Do you own your home? Are you looking to purchase a new home, or refinance? You may want to look into a bi-weekly mortgage payment instead of monthly mortgage payment.

Why? More payments paid per year.

“I don’t want to pay more!” you say. The thing is, it may not feel like you’re paying much more.

The lower your loan amount and the lower the interest rate, the lower the amount you’ll ultimately pay for your home – with either method. With the bi-weekly payment program, you’re shaving three to six years off your loan simply by paying it on a different schedule.

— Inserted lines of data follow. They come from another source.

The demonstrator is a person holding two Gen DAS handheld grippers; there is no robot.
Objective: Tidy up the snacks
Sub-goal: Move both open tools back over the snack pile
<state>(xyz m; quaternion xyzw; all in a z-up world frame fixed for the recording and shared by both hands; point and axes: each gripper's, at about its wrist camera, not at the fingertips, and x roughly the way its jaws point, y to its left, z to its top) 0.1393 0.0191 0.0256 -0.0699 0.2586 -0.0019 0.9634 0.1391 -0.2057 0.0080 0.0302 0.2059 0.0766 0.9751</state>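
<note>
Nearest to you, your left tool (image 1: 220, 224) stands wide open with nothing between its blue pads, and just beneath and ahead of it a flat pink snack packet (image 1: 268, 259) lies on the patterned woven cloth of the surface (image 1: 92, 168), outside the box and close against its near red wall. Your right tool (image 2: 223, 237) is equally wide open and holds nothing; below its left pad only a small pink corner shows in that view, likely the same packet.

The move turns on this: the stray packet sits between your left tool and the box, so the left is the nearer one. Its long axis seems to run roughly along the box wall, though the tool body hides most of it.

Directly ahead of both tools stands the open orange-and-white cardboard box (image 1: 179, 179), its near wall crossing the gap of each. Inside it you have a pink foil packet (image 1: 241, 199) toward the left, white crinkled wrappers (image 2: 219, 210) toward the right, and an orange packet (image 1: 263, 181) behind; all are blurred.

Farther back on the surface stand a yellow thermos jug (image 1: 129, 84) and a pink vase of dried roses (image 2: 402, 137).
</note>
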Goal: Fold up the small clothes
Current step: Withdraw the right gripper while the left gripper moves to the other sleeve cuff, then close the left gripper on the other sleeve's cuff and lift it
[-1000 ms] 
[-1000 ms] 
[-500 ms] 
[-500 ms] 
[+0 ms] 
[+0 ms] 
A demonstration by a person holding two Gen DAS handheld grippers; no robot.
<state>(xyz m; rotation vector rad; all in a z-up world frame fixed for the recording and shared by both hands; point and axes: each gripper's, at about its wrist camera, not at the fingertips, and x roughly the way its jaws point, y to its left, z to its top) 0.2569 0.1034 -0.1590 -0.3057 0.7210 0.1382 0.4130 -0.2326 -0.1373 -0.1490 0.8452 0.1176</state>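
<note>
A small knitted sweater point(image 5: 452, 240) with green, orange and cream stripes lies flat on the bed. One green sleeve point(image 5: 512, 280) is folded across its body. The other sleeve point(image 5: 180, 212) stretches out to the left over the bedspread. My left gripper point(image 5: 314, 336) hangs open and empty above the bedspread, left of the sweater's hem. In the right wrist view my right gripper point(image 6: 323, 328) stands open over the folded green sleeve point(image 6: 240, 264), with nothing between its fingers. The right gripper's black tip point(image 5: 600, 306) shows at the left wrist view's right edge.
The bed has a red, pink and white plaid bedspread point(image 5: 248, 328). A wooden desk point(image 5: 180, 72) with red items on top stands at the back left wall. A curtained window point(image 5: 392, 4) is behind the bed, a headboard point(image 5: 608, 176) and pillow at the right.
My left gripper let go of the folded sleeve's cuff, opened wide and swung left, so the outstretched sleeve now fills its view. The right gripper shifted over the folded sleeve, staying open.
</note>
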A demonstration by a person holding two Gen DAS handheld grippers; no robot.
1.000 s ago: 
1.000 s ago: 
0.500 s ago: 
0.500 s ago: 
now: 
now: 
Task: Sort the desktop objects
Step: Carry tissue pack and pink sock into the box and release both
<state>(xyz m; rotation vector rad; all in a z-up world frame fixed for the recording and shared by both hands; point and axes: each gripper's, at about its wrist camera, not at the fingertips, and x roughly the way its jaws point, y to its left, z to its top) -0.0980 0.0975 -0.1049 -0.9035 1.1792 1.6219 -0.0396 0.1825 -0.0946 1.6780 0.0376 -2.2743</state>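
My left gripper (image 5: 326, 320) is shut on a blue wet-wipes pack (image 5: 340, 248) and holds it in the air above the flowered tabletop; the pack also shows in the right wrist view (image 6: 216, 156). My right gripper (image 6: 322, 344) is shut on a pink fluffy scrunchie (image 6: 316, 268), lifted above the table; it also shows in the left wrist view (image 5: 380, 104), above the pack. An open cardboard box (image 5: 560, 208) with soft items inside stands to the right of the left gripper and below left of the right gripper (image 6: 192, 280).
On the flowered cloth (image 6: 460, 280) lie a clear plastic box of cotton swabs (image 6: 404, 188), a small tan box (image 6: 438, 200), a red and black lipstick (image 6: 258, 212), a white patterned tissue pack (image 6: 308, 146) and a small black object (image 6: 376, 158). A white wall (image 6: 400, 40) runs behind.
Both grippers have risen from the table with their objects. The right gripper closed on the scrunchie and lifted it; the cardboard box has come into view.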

Have you owned your home for 5 years or so, without seeing a sizable impact on the amount you still owe on your home? Here’s why:

Every mortgage is broken into two parts: part of your payment goes toward the principal of your loan, and part of your payment goes toward interest. In the beginning of your loan, you’re paying a higher ratio of interest to principal than you will later on in your loan. The longer you own your home, and the more payments you make, the larger the portion of your payment is being applied to the principal – the part that helps you.

Traditional (Monthly) Payment Structure:

With the traditional mortgage structure – paying once per month – you make twelve payments per year. With a 30-year fixed rate mortgage, you’re ultimately going to pay 360 payments, assuming you do not sell or move before the end of your term.

Bi-Weekly Payment Structure:

With the bi-weekly mortgage structure, you are paying every other week. You’re still paying roughly the same amount per month, except that there are 52 weeks in a calendar year. This means you would be making 26 payments, the equivalent of 13 “monthly” payments within those same 12 months.

This ultimately means that you’re making an extra payment per year. Worried about remembering to make payments that often? Set up an automatic payment to correspond with your bi-weekly payroll direct deposits.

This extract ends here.